What to work on | If a line in the listing below includes the string "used", pull it out.
Stored data Block Start
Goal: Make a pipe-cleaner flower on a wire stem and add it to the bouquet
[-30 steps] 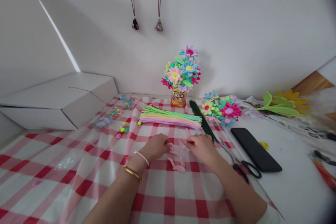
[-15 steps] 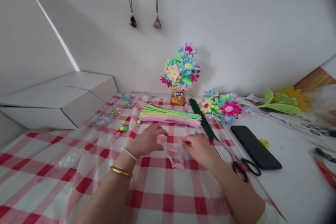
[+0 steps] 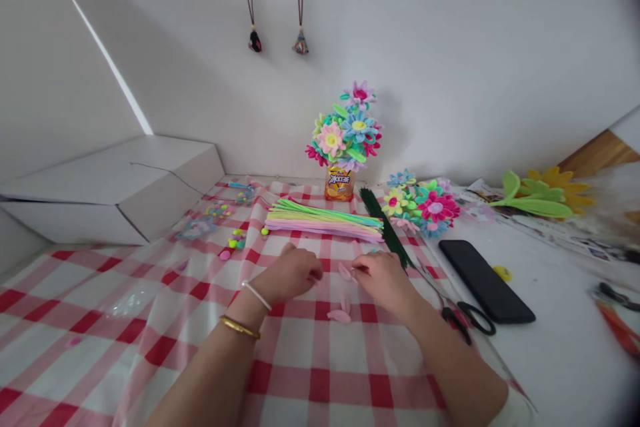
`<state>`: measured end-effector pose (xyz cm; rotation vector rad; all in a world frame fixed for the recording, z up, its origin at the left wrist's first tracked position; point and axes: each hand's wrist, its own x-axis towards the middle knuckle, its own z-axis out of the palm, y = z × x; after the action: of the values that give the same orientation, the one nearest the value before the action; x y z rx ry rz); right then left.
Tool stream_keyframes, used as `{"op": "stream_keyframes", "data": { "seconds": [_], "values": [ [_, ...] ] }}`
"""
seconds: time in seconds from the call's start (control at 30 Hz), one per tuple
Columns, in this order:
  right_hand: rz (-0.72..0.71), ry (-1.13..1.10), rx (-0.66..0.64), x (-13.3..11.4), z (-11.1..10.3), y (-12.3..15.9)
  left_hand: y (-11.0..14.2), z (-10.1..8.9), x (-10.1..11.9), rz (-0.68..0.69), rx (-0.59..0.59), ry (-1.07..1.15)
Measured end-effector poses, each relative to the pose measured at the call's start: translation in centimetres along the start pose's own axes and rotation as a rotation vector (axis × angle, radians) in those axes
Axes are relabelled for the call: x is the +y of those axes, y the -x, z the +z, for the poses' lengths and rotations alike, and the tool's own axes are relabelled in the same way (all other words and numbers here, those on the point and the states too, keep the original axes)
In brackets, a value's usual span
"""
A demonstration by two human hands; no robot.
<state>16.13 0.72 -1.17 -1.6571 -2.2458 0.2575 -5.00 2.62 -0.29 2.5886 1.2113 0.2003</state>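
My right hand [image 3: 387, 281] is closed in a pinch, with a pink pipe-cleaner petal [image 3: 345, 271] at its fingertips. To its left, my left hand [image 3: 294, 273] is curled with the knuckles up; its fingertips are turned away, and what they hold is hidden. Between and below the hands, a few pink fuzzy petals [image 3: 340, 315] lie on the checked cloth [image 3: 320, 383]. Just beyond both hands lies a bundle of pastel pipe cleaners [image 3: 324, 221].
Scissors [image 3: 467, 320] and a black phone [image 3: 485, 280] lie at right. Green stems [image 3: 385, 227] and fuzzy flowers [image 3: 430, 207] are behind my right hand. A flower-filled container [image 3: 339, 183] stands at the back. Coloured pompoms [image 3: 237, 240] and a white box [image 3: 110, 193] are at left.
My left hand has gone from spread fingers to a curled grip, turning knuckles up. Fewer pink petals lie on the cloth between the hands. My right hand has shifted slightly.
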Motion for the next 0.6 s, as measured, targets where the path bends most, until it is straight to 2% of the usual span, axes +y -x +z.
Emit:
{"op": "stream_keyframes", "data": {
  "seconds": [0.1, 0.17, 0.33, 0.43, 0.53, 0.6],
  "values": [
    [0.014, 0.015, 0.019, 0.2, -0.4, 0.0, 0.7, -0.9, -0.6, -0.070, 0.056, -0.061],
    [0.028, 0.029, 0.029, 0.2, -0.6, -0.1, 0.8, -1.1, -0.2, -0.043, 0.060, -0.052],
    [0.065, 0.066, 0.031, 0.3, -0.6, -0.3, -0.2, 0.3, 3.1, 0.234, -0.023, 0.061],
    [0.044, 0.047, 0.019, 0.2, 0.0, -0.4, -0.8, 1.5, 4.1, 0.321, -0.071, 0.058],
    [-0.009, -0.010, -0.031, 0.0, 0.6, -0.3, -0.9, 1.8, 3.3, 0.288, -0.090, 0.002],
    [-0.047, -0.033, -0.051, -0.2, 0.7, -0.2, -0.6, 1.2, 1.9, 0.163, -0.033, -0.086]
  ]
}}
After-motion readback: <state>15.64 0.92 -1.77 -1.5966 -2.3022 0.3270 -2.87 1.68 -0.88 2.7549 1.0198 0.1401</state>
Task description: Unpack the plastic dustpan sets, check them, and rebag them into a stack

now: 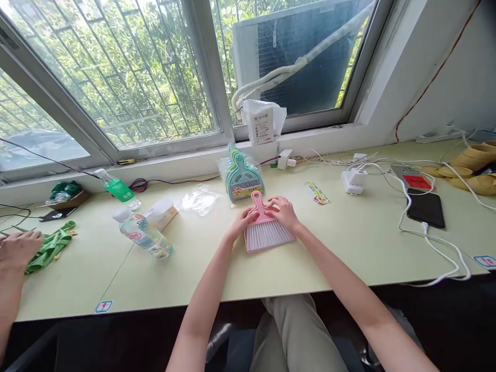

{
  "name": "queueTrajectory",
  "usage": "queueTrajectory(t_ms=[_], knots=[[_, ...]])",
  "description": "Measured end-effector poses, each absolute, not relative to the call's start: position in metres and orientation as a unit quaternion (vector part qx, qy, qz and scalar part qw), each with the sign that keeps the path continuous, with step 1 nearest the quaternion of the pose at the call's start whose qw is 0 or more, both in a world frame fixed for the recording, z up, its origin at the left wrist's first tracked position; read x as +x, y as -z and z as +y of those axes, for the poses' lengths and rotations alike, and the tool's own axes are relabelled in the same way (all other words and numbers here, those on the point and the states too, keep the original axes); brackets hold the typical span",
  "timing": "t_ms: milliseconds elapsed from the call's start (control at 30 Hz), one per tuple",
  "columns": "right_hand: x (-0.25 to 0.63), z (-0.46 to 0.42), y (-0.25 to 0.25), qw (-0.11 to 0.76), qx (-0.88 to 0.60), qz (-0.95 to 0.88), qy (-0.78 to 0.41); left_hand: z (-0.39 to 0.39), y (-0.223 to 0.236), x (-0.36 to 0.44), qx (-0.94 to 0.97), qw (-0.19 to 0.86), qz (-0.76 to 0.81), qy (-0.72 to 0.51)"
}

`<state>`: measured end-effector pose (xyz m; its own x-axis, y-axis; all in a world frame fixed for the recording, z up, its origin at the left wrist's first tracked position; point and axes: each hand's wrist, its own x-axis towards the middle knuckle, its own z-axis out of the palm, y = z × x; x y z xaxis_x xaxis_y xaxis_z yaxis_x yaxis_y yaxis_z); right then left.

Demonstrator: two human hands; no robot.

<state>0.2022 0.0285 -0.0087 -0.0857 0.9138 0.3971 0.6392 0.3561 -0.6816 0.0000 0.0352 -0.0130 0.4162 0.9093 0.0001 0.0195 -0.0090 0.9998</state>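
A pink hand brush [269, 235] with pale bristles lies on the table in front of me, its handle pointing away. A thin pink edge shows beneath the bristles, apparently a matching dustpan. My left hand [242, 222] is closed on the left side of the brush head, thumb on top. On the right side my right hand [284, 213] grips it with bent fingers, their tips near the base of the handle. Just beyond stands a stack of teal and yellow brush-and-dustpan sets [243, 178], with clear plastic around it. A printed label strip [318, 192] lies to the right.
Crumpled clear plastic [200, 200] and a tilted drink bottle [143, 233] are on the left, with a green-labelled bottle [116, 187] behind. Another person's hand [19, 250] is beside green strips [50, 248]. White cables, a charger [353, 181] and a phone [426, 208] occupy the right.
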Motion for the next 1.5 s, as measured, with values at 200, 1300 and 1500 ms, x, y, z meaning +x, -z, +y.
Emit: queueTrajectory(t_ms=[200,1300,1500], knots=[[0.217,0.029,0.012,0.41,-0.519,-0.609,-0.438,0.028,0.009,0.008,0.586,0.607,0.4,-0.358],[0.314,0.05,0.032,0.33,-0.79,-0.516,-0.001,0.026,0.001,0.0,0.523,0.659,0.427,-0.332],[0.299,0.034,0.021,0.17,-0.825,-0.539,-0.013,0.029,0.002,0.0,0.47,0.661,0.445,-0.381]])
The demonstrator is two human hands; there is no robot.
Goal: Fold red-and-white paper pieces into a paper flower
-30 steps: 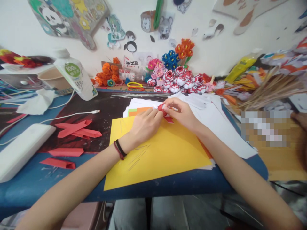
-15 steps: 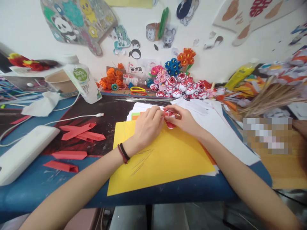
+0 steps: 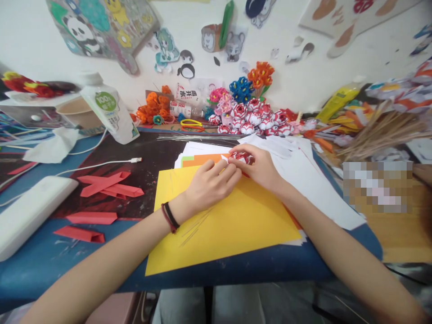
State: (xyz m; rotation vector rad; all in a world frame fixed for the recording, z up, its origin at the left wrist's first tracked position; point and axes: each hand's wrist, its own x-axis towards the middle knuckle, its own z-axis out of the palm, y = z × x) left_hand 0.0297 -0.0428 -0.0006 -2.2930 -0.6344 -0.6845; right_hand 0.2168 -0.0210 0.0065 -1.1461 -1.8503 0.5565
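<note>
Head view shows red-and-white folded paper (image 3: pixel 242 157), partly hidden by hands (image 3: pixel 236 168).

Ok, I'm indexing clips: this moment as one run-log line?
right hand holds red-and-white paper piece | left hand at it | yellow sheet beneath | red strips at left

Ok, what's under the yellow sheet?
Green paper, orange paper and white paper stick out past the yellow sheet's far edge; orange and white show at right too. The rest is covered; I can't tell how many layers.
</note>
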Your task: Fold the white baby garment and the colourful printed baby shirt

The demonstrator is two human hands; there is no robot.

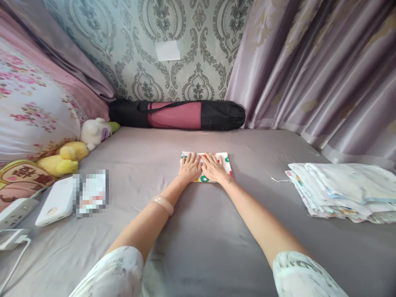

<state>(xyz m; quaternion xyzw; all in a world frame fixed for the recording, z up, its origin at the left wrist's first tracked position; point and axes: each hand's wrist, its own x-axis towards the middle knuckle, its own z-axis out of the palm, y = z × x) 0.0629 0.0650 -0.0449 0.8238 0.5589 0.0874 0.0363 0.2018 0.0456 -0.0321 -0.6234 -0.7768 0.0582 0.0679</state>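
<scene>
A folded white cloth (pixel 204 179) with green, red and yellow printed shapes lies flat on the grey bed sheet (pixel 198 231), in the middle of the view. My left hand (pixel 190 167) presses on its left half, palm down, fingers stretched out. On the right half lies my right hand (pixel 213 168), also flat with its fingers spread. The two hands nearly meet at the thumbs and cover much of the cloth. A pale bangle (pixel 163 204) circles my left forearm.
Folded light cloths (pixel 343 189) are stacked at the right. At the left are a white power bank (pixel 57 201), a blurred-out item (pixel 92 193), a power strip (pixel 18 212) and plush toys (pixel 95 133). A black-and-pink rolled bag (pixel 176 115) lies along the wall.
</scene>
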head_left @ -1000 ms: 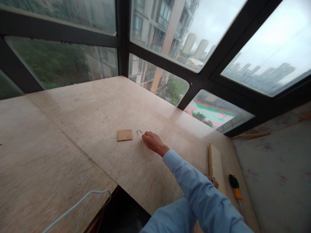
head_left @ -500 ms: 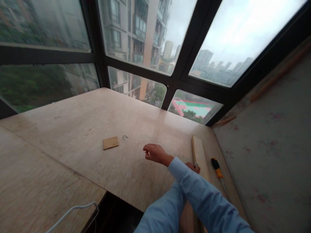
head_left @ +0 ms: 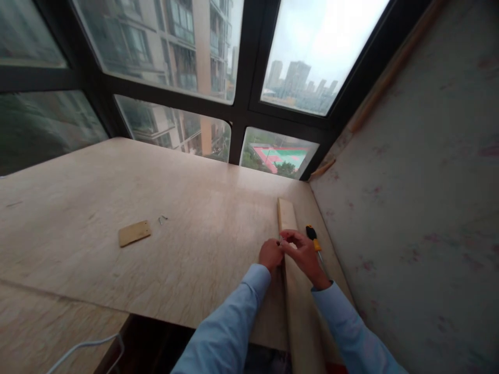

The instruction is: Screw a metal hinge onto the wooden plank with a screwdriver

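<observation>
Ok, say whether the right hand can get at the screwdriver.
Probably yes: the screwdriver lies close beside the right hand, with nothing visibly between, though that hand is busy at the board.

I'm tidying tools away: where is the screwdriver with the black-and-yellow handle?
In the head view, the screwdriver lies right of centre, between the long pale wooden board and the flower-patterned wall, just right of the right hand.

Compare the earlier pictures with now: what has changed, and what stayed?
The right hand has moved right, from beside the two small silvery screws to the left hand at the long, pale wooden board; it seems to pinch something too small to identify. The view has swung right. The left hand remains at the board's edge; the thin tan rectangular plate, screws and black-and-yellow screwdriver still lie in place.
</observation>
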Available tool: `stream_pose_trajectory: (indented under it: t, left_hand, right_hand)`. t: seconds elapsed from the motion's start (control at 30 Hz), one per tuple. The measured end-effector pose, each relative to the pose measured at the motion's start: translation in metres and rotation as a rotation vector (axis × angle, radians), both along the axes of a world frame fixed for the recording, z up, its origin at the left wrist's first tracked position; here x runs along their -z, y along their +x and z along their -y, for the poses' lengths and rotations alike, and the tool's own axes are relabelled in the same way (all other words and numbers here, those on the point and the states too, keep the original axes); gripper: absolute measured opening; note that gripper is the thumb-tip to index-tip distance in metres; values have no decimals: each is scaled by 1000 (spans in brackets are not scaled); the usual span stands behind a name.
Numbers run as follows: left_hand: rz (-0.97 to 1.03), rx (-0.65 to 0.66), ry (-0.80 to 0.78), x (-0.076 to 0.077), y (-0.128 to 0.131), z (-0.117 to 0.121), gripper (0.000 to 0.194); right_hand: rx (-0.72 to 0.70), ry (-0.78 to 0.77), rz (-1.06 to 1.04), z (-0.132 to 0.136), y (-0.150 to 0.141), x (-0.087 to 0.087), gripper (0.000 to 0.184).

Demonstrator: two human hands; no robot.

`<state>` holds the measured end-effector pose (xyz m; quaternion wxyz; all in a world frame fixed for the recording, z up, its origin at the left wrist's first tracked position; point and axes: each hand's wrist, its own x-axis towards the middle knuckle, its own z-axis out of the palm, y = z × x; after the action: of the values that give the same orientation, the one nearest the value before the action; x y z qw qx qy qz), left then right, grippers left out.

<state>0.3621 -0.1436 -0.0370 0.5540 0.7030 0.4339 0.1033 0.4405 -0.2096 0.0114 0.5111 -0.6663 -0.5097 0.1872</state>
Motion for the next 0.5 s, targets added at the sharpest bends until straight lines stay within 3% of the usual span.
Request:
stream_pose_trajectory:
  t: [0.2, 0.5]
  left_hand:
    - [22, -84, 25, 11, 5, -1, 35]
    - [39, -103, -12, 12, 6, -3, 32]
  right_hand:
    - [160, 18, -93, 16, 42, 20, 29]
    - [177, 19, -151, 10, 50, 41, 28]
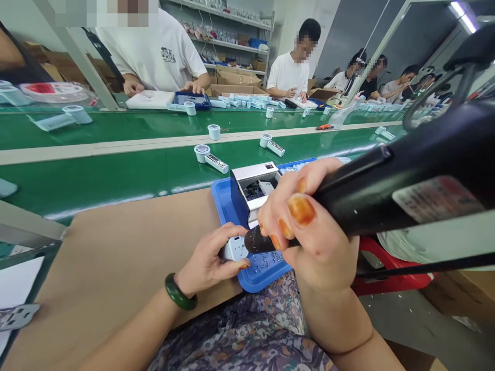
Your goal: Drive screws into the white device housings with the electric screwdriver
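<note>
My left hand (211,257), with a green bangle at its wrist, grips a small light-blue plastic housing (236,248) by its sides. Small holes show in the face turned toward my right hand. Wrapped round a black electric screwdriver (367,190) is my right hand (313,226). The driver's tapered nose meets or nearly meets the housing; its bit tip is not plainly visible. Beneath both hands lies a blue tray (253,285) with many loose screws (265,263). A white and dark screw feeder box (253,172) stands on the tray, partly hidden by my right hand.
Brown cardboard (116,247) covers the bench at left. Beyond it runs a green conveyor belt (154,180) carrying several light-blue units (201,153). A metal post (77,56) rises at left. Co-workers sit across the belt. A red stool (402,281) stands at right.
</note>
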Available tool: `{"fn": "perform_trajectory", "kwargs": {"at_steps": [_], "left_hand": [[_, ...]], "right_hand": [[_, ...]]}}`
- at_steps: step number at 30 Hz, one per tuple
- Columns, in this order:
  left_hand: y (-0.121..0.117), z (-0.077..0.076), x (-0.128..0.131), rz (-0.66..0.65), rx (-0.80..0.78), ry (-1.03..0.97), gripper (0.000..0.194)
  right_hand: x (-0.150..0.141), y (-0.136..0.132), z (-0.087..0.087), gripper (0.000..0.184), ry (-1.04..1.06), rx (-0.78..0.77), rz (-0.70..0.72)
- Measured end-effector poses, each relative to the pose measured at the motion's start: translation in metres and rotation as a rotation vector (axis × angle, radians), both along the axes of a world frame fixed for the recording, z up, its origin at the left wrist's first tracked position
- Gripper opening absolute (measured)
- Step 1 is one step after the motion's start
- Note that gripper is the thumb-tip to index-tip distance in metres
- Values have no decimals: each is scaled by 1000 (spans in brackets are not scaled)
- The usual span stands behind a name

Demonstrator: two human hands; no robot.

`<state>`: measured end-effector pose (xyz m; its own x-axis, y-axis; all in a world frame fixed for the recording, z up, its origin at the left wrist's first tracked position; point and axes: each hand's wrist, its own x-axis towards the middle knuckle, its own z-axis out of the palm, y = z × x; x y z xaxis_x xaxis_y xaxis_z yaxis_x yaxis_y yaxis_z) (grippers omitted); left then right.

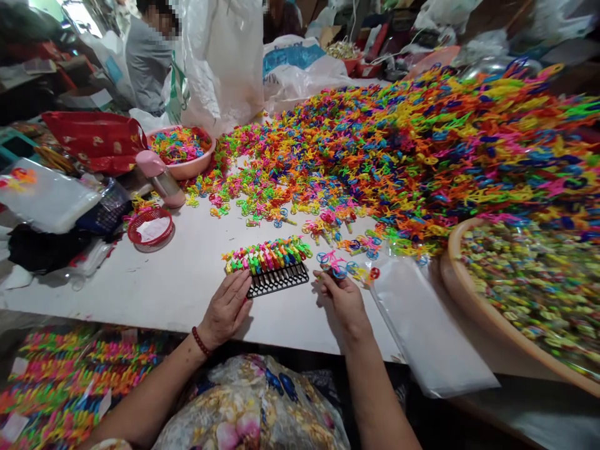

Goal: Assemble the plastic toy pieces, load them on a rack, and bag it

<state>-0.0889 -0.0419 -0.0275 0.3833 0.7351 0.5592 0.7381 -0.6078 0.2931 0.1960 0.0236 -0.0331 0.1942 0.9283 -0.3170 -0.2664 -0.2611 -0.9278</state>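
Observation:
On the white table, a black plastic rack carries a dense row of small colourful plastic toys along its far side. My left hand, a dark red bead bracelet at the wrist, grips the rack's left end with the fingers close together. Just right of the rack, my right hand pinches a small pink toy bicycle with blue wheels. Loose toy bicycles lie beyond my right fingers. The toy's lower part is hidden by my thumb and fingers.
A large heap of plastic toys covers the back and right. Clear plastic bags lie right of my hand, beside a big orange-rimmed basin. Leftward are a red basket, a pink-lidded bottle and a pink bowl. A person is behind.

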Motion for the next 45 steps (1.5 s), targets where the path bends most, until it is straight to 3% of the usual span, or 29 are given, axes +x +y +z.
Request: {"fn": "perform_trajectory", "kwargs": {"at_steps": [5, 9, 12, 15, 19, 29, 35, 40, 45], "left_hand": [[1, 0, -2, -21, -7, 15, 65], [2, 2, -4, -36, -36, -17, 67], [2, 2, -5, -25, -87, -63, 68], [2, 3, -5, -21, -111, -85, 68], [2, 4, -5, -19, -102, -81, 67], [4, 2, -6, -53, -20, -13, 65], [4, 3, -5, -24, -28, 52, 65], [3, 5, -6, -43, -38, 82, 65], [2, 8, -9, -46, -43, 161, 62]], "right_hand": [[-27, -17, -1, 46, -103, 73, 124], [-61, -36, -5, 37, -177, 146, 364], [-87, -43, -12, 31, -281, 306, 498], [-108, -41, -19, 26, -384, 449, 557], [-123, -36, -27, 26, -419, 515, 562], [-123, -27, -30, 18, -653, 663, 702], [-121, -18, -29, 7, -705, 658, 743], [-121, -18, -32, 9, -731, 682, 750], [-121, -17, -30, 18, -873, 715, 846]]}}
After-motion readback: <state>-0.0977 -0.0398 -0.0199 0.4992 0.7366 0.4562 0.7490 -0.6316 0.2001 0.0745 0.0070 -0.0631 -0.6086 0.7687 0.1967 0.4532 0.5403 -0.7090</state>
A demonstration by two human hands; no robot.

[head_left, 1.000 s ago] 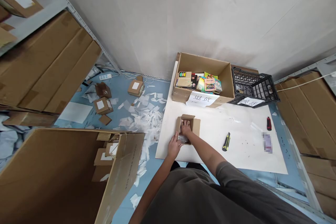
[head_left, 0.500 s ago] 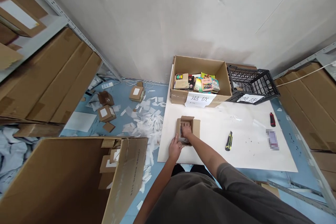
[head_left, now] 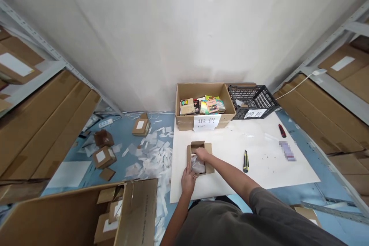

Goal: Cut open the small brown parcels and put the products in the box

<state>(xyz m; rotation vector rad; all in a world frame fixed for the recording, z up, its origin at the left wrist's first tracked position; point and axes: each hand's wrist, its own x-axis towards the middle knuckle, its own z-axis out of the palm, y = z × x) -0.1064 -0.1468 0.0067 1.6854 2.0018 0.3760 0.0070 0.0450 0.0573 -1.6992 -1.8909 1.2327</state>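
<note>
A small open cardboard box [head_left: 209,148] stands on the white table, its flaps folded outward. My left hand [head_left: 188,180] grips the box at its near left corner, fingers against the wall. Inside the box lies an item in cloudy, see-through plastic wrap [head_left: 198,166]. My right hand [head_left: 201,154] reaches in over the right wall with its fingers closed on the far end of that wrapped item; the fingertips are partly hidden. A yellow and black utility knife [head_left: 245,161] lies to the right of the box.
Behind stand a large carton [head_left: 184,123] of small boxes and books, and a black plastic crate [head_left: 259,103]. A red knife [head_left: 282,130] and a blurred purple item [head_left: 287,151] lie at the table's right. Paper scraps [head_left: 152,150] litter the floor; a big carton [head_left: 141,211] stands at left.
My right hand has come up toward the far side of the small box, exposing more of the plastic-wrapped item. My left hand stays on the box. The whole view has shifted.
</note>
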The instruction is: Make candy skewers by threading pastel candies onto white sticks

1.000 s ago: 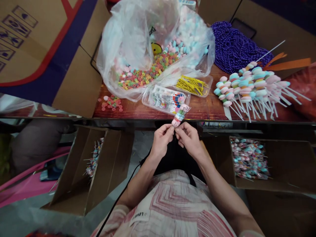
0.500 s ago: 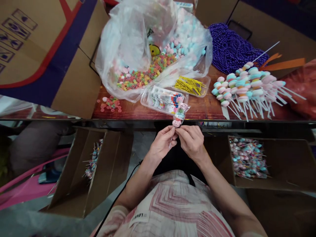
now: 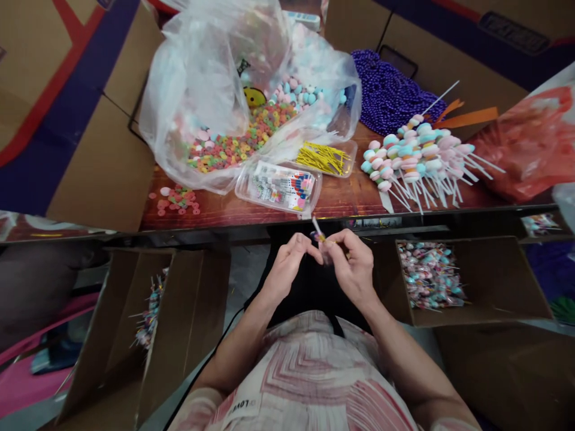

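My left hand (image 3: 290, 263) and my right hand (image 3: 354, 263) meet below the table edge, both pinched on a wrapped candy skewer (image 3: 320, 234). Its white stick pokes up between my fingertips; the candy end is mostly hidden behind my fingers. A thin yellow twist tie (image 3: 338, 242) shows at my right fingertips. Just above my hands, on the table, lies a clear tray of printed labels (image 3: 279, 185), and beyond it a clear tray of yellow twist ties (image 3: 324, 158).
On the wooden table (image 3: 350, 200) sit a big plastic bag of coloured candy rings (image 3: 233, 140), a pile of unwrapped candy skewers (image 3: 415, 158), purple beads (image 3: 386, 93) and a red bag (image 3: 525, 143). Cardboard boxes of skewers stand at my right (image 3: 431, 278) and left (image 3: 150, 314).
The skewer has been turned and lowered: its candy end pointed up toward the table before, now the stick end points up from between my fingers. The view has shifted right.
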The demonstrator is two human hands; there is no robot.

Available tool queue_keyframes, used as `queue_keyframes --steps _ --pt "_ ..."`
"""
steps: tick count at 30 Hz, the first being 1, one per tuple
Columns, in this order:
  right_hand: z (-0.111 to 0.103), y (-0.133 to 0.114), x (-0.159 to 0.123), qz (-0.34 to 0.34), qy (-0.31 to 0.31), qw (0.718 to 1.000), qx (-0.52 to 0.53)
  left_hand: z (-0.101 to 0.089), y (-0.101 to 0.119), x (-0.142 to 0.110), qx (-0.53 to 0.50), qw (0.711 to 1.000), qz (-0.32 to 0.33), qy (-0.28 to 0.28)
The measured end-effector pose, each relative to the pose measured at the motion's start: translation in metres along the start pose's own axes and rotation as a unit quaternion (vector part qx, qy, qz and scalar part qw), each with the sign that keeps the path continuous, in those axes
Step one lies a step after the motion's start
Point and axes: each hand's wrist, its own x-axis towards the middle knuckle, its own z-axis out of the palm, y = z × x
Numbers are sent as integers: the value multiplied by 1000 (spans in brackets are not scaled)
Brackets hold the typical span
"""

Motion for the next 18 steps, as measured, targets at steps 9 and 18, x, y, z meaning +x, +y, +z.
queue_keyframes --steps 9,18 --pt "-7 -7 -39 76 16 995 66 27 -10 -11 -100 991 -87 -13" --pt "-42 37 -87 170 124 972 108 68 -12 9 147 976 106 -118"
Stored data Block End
Result of the task |
Tool stream_keyframes, used as `{"op": "stream_keyframes", "data": { "seconds": [_], "values": [ [_, ...] ] }}`
Available tool queue_keyframes, used as `queue_keyframes --steps _ --pt "_ ..."`

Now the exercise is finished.